* **Action item**
Reproduce, from the lines below, exactly the stretch that begins at the line containing "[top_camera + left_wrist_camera" and ends at the line containing "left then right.", both included.

* **Stored data**

++++++++

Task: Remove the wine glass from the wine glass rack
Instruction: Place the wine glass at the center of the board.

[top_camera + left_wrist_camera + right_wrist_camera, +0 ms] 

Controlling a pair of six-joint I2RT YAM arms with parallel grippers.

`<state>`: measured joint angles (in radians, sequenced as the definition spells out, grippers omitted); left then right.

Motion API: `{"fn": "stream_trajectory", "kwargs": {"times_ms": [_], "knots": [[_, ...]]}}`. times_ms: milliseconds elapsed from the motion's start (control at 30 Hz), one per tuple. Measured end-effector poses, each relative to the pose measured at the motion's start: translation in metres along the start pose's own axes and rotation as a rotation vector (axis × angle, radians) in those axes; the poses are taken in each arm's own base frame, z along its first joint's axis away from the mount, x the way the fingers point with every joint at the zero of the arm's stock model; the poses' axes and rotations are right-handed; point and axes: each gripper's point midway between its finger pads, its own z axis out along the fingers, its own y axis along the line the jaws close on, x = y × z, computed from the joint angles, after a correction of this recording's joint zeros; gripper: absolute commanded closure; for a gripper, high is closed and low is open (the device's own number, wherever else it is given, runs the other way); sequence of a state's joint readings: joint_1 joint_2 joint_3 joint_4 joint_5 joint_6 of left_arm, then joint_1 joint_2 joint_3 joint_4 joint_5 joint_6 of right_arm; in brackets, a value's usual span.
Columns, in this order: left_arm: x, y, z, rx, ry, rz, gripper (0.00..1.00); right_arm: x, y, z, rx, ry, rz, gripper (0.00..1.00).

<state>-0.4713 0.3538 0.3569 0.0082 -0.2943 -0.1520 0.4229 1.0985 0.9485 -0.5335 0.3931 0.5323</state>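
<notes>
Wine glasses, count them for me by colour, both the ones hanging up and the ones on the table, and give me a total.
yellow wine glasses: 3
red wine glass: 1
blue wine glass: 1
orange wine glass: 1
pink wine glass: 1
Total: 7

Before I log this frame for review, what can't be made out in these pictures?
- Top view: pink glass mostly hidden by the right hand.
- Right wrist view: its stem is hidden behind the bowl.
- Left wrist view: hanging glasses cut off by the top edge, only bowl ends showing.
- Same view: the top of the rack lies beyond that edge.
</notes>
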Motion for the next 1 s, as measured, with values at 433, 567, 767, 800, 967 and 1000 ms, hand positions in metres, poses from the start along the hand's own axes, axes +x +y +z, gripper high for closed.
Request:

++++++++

* **Result for this exercise**
[top_camera + left_wrist_camera + right_wrist_camera, +0 ms] 

Controlling a pair of six-joint I2RT YAM arms with parallel grippers.

`<state>`: measured joint angles (in radians, sequenced as the definition spells out, grippers omitted); left then right.

Work on this exercise has been completed.